Devlet, toplumla yüzleşmeli
DİYANET İşleri Başkanlığı Strateji Geliştirme Başkanı Dr. Necdet Subaşı, devletin, topluma karşı vermek zorunda olduğu güven duygusunu güncellemesi ve kendini gözden geçirerek toplumla yüzleşmesi gerektiğini kaydetti.
Dr. Subaşı, Muğla Üniversitesi’nde düzenlenen ‘’Devlet ve Din Eğitimi’’ konulu panelde, dinle bir şekilde ilişkisi olan herkesin Türkiye’deki din politikaları konusunda sorun yaşadığın adikkat çekti.
İmtiyazlı alanların tartışmaya açılması gerektiğini dile getiren Subaşı, şunları söyledi: ‘’Vesayet konuları falan söz konusu ediliyor. Onların herhangi birine eleştirel bir tutum sergilemek söz konusu değil.
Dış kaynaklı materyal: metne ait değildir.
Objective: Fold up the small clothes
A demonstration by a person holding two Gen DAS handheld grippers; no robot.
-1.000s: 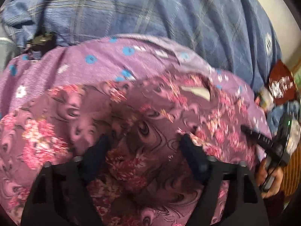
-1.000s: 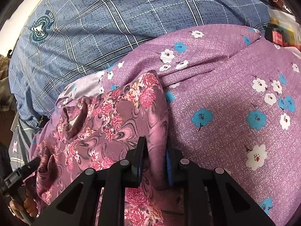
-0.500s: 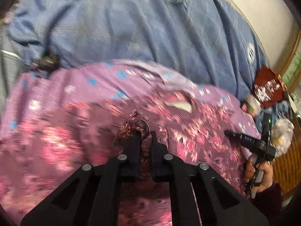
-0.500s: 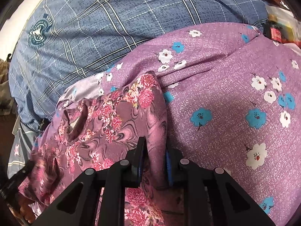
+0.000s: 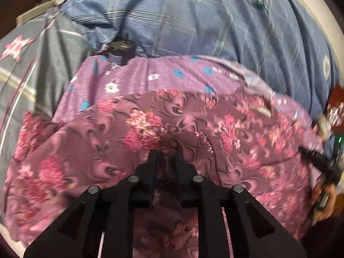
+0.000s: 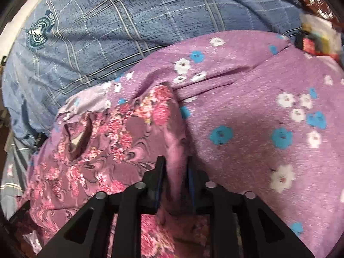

Ama sıra Diyanet’e gelince birdenbire herkes bilinç altındaki korkularını, reflekslerini, tereddütlerini açığa çıkartarak, buna ilişkin olumsuz tepkiler ortaya koyuyor. Devlet, topluma karşı vermek zorunda olduğu güven duygusunu güncellemeli ve kendini gözden geçirerek toplumla yüzleşmeli. Topluluk, kendi içinde dinle ilgili kaygılar güdüyorsa, burada devletin bir öz eleştiriye ihtiyacı var. Topluma verdiği din vurgusunun, topluma kazandırdığı din anlayışının köklerine inme ve onu gözden geçirme konusunda esaslı bir sorgulamaya ihtiyacı var.’’ Devletin insanların gündelik hayatında eğitim müfredatını belirleyeceğine işaret eden Subaşı, ‘’Devlet, hayatta nasıl bir vatandaş olacağımız konusundaki standartları belirleyecek. Bu konuda devletin belirleme haklarını hiçbir şekilde sorgulamayacaksınız. Ona eleştirel bir dil kullanmayacaksınız. Ama sıra bireye  gelince, devletin din konusundaki imtiyazlı alanını tartışmaya açacaksınız ve onu sorgulayacaksınız. Öyle sanıyorum ki burada bir çelişki var’’ diye konuştu.
TOPLUMUN DİNE BAĞLILIĞI YÜKSEK
SAKARYA Üniversitesi Öğretim Üyesi Prof. Dr. Recep Kaymakcan da Türk toplumunda birçok meselenin din üzerinden tartışıldığını ifade etti. Dünya Değerler Araşırması’nın geçen yıl yapılan bölümüne göre, Türkiye’de kendisini ‘’Dindar’’ olarak tanımlayanların oranının Avrupa ortalamasının üzerinde (yüzde 81) olduğunu belirten Kaymakcan, ‘’Bu oran 2000 yılında da aynen yüzde 81 olarak bulunmuştu. Aynı şekilde, dinin kendisi için önemli olduğunu söyleyenlerin oranı da son 15 yılda hiç değişmedi ve hep yüzde 92-93 düzeyinde kaldı’’ dedi.
AKP Muğla Milletvekili Yüksel Özden ise eğitimin anlamının değiştiğini vurguladı. Yaşanan hızlı değişim dolayısıyla eğitim sistemine yeniden bakılması gerektiğini dile getiren Özden, ‘’Dünyadaki eğitim sisteminin amacı iyi bir insan yetiştirmek. Bizdeki eğitim sistemi ise yıllardır iyi bir vatandaş yetiştirmeye çalışmış. Eğitim sistemi iyi bir insan ve vatandaş yetiştirmeyi birlikte gerçekleştirmeli’’ diye konuştu.

Benzer konuda makaleler:

İlk yorum yapan olun

Makale hakkında düşüncelerinizi paylaşın...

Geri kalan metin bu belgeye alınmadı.